For local configuration, the spec is composed of the following. See the Configuration Options for details of each.

  • dump: the dump configuration
    • include: list of tables to include
    • exclude: list of tables to exclude
    • safechars: safe characters in filename
    • noDatabaseName: remove USE <database> from dumpfile
    • schedule: the schedule configuration
      • frequency: the frequency of the schedule
      • begin: the time to begin the schedule
      • cron: the cron schedule
      • once: run once and exit
    • compression: the compression to use
    • compact: compact the dump
    • maxAllowedPacket: max packet size
    • filenamePattern: the filename pattern
    • scripts:
      • preBackup: path to directory with pre-backup scripts
      • postBackup: path to directory with post-backup scripts
    • targets: list of names of known targets, defined in the targets section, where to save the backup
  • restore: the restore configuration
    • scripts:
      • preRestore: path to directory with pre-restore scripts
      • postRestore: path to directory with post-restore scripts
  • database: the database configuration
    • server: host:port
    • port: port (deprecated)
    • credentials: access credentials for the database
      • username: user
      • password: password
  • prune: the prune configuration
    • retention: retention policy
  • targets: target configurations, each of which can be reference by other sections.

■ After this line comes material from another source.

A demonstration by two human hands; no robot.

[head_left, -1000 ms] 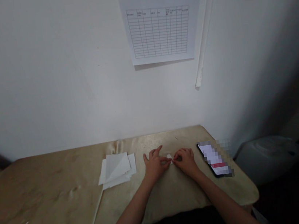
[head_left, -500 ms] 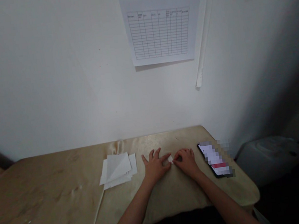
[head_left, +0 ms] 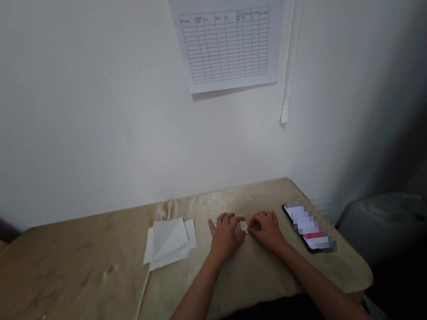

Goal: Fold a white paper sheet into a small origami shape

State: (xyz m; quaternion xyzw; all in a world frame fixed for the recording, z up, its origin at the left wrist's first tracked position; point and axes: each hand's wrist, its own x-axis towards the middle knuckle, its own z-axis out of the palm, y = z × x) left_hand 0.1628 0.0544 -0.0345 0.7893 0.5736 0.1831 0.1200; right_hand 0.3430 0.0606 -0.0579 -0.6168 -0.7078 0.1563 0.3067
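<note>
A small white piece of folded paper (head_left: 244, 226) lies on the cloth-covered table between my two hands. My left hand (head_left: 224, 235) has its thumb and index finger at the lower and upper corners of the paper's left side, while the other fingers curve out over the cloth. From the other side, my right hand (head_left: 268, 230) pinches the paper's right edge between thumb and index finger, its remaining fingers curled. The fingers partly cover the paper's edges. To the left of my left hand rests a loose stack of white paper sheets (head_left: 169, 239).
A smartphone (head_left: 304, 225) with a lit, partly blurred screen lies right of my right hand. The table (head_left: 249, 281) wears a gold satin cloth and meets a white wall. A printed grid sheet (head_left: 228, 45) hangs there. A greyish bag (head_left: 387, 226) stands beyond the right edge.
My left hand has shifted slightly right, and its spread fingers have drawn closer together around the small paper. My right hand keeps its pinch almost unmoved.
</note>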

Key is the name of the target that is referenced elsewhere. Each one has the following structure:
    • type: the type of target, one of: file, s3, smb
    • url: the URL of the target
    • spec: access details for the target, depends on target type:
      • Type s3:
        • region: the region
        • endpoint: the endpoint
        • pathStyle (boolean): use path-style bucket addressing instead of virtual-host style bucket addressing, see AWS docs
        • accessKeyId: the access key ID
        • secretAccessKey: the secret access key
      • Type smb:
        • domain: the domain
        • username: the username
        • password: the password
  • logging: the log level, one of: error,warning,info,debug,trace; default is info
  • telemetry: configuration for sending telemetry data (optional)
    • url: URL to telemetry service
    • certificate: the certificate for the telemetry server or a CA that signed the server's TLS certificate. Not required if telemetry server does not use TLS, or if the system's certificate store already contains the server's cert or CA.
    • credentials: unique token provided by the remote service as credentials, base64-encoded

Remote Configuration

For remote configuration, the spec is composed of the following:

  • url: the URL of the remote configuration; required
  • certificate: the certificate for the server or a CA that signed the server's TLS certificate. Not required if remote server does not use TLS, or if the system's certificate store already contains the server's cert or CA.
  • credentials: unique token provided by the remote service as credentials, base64-encoded

The configuration file retrieved from a remote always has the same structure as any config file. It even can be saved locally and used as a local configuration. This means it also can reference another remote configuration, just like a local one. That can in turn reference another and so on, ad infinitum. In practice, remote service will avoid this.

Multiple Configurations

As of version 1.0 of mysql-backup, there is support only for one config file. This means:

  • The --config flag can be used only once.
  • The config file does not support multiple yaml documents in a single file. If you ask it to read a yaml file with multiple documents sepaarted by ---, it will read only the first one.
  • You can have chaining, as described in the remote configuration section, where one file of kind remote references another, which itself is remote, etc. But only the final one will be used. It is not merging.